Zimmer Durom Cup Problems Draw Warning in New Zealand

New Zealand health officials are warning about a risk of problems with Zimmer Durom metal-on-metal hip replacement components, which may pose a hazard for patients. 

Medsafe, the New Zealand health regulatory agency, issued an international hazard alert on October 26, indicating that the Zimmer Durom Acetabular Cup has a higher number of failures than similar devices.

There were only 252 Durom hips implanted in New Zealand before its use was discontinued in June 2011. However, thousands of the components have been implanted in patients in the United States.

Medsafe estimates that about 16% of all individuals who received the Zimmer Durom hip will experience problems within 10 years, which is higher than the 10% average failure rate seen with metal-on-metal hip replacements in general.

To date, Medsafe has issued at least four other similar warnings about specific metal hip implants, including the DePuy ASR, DePuy Mitch TR, Smith & Nephew R3, and Smith & Nephew Birmingham hips.

“There is greater awareness by manufacturers and regulators about these devices, which is why we are seeing more of these alerts,” said Medsafe Group Manager Dr. Stewart Jessamine in the hazard alert. “Regulators around the world, including Australia, have responded in a similar way as Medsafe to the finding that some hip device products have higher revision rates.”

Metal-on-Metal Hip Replacement Problems

Although metal-on-metal hip replacements quickly grew to account for a large share of the artificial hip implant market over the past decade, concerns over the long-term safety of the devices have increased in recent years, leading to a sharp drop in sales for all metal designs for total hip replacements.

The devices have been found to be prone to loosen and fail prematurely due to the release of metal debris as the parts rub against each other during normal use. As a result, a high percentage of individuals have required revision surgery within a few years, to replace the devices after developing metallosis, or metal blood poisoning.

In June 2012, the FDA convened a panel of independent experts to review the risk of problems associated with metal-on-metal hips. The panel determined there is little, if any, benefit provided by using metal-on-metal hips, and indicated that individuals who previously received one of the systems should obtain regular examinations to check on the condition of the hip, even if they are not experiencing problems. Those who develop symptoms of pain or other complications have been urged to obtain annual blood tests for signs of metal blood poisoning.

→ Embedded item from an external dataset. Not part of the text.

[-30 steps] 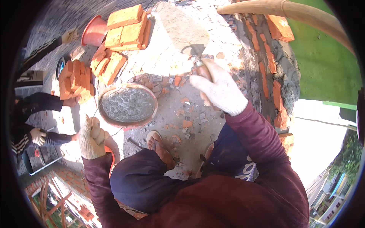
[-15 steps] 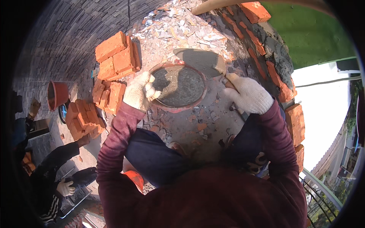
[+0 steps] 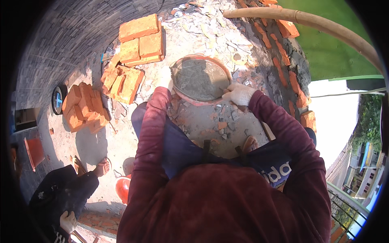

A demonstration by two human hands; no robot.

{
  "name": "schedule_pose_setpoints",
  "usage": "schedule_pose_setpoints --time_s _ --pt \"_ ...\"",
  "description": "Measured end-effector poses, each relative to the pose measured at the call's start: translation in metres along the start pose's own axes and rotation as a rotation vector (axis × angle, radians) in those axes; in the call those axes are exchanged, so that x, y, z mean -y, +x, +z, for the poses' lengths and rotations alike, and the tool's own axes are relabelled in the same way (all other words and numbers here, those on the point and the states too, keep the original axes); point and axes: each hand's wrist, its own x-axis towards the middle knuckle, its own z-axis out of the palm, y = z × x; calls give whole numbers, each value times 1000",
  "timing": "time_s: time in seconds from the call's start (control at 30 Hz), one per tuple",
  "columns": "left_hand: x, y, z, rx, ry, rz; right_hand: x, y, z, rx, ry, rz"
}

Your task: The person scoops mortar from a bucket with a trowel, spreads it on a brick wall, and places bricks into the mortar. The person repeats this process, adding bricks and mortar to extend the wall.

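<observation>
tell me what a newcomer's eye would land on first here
Probably the basin of grey mortar at upper centre, flanked by the gloved left grip and right grip. Next, the orange bricks stacked to its left, then the bamboo pole crossing the green panel at upper right.

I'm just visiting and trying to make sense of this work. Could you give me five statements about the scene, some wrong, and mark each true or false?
1. A basin of grey mix sits between the person's left hand and right hand. True.
2. The right hand is bare. False: it is gloved.
3. Orange bricks are stacked to the left of the basin in the picture. True.
4. The long pale pole is at the picture's lower left. False: it is at the upper right.
5. Another person's gloved hand shows at the lower left. True.
</observation>
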Motion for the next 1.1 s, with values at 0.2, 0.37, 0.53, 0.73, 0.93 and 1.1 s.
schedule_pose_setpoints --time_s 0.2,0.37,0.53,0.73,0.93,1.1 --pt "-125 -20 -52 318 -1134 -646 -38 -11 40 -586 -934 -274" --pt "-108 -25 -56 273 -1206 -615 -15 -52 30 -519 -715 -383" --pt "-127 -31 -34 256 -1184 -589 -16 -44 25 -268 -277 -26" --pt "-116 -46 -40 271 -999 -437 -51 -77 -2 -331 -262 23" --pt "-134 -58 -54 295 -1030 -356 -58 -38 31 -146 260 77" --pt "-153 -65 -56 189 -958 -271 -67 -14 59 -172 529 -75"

Temporary Zimmer Durom Cup Recall Was Issued In United States in 2008

The Zimmer Durom Cup hip implant was first introduced in the United States in 2006, with a design that was supposed to avoid many problems associated with traditional hip replacement components, such as instability, limited range of motion and wear of the bearing.  However, shortly after it was introduced, concerns emerged about a high number of hip replacement failures with the Zimmer Durom Cup, where the component loosened and required revision surgery.

A temporary Zimmer Durom Cup recall was issued in July 2008, so that revisions could be made to the product’s warnings and instructions to ensure that doctors were properly trained on the surgical techniques needed to implant the artificial hip correctly.

In the U.S., about 12,000 people received the Zimmer Durom Cup between 2006 and 2008. The company faces a number of Zimmer Durom cup hip lawsuits brought by consumers who received the implant before the temporary recall.

In June 2010, all federal lawsuits over the Zimmer Durom Cup were consolidated for pretrial proceedings in the U.S. District Court for the District of New Jersey as part of an MDL, or multidistrict litigation.

While some settlement agreements have been reportedly reached, the litigation is continuing in a large number of cases that are being prepared for potential trial dates.